Even though they don’t know of any other senior couple experiencing the same problem, it’s safe to assume that theirs isn’t an isolated case. According to the U.S. Census Bureau, around 8 percent of children are being raised by their grandparents. In Hall County alone, more than 40 percent of grandparents are raising their grandchildren.

Hollander has made appeals to the Georgia insurance commissioner and even the White House, but nothing seems to make a difference, she says. Attempts by The Times to reach the commissioner’s office were unsuccessful.

"I think this is just horrendous how something like this was allowed to fall through the cracks. No one even seems to know about this loophole, either," Hollander said.

"When I called the insurance commissioner’s office, they had to do some research and call me back. They told me that unfortunately, it’s true. They can’t force people to insure someone.

"Someone said blame (President Barack) Obama, but I don’t blame him. I blame insurance companies."

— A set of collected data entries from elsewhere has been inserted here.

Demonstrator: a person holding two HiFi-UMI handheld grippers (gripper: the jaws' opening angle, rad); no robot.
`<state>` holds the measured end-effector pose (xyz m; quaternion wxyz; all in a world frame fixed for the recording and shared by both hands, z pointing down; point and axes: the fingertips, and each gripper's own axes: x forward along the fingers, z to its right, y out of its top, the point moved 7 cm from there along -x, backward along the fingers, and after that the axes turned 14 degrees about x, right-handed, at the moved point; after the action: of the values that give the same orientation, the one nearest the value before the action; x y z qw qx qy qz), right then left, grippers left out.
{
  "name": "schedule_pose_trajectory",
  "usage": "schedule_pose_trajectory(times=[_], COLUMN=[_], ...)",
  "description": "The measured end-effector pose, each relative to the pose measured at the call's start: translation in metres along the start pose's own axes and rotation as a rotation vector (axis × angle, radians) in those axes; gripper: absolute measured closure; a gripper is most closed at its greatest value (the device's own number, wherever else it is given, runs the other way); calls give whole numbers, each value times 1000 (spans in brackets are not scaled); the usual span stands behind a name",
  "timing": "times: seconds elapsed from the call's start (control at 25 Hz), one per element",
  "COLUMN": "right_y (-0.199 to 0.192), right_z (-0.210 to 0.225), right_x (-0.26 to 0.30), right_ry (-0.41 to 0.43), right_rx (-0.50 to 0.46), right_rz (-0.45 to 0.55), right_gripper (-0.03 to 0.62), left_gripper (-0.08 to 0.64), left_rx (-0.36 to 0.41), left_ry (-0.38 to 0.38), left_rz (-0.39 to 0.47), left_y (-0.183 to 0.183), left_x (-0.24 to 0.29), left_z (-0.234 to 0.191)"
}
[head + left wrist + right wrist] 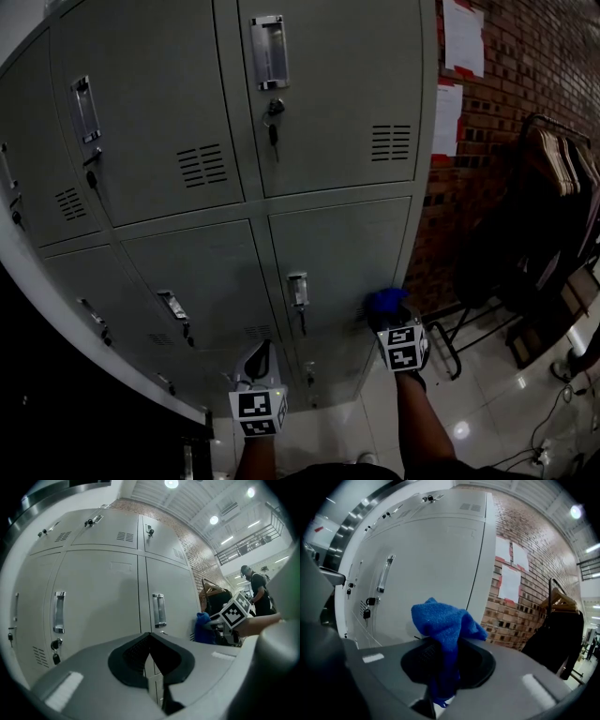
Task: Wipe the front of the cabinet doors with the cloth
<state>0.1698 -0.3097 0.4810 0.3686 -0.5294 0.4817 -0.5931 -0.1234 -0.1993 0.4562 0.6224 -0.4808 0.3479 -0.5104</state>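
Clamping the blue cloth between its jaws, the right tool holds it just ahead, close to a lower cabinet door — left tool clenched, empty.

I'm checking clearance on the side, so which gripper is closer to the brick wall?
Right. The right gripper, shut on the blue cloth, is at the end of the cabinet beside the brick wall; the left gripper is farther along the doors, away from it.

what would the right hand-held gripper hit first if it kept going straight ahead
Likely the grey cabinet door; the blue cloth clamped in the right hand-held gripper sticks out ahead, so it would touch first. Gap unclear.
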Motion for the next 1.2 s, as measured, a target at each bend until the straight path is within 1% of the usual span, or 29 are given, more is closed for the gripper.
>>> schedule_pose_trajectory(times=[0.12,0.28,0.4,0.48,0.72,0.96,1.2], right_y=[-15,-32,-34,-34,-32,-29,-23], right_z=[-1,-6,-10,-12,-41,-85,-135], right_x=[7,26,30,31,31,31,31], right_ry=[-12,-40,-76,-75,-14,71,185], right_rx=[6,36,27,28,21,-25,-76], right_rz=[-44,-102,-108,-108,-110,-107,-100], right_gripper=[529,529,529,531,529,529,529], left_gripper=[548,548,549,549,549,549,548], left_rx=[1,0,-4,-4,-5,-9,-19], left_ry=[1,8,16,18,19,35,65], left_rz=[0,-5,-12,-14,-15,-16,-13], left_y=[-1,-2,-5,-7,-9,-12,-16], left_x=[0,-1,-2,-3,-4,-11,-21], left_z=[-1,-4,-7,-8,-11,-21,-35])
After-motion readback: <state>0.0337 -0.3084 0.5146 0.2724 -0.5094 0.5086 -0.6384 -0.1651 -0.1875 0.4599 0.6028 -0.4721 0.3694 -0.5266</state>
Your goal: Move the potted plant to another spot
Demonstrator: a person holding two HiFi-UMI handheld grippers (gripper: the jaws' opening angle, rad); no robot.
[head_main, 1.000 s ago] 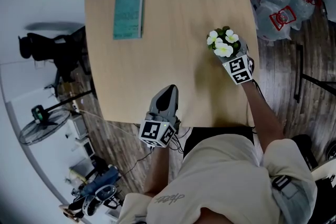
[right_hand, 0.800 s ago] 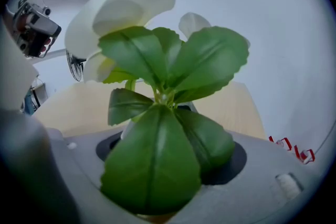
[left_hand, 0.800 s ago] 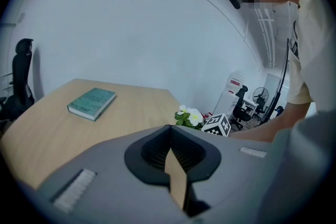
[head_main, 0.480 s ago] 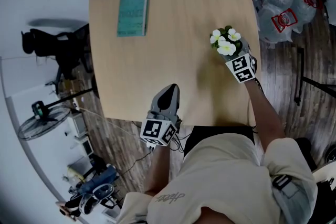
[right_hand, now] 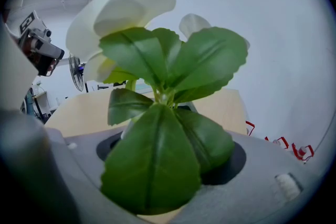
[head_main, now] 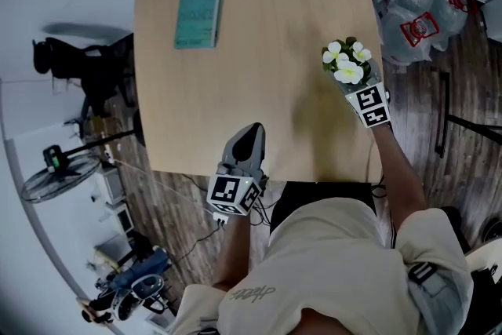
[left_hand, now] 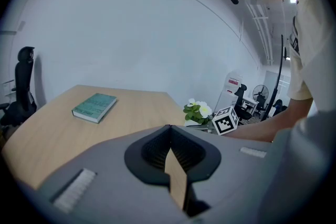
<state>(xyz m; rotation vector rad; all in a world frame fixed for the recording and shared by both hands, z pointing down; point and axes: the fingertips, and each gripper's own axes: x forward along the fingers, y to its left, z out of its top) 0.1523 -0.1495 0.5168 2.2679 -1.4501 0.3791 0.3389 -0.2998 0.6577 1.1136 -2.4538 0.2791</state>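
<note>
Potted plant (head_main: 346, 63) in right tool (head_main: 354, 82)

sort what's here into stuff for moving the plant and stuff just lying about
For the job:
- potted plant
- right tool, jaws just closed, with the plant between them
- table

Lying about:
- green book
- left tool, shut, empty
- bags, fan and chair on the floor
</note>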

Although they didn’t foresee these problems before adopting Terri, the couple says they don’t regret their decision.

"We love her dearly. She’s very bright, outgoing and active," Hollander said.

"If something happened to us, we hated to see her become a ward of the state.

"Somewhere there has to be some kind of correction for this, but we don’t know what it is. We’re just regular people and no one seems to give a darn."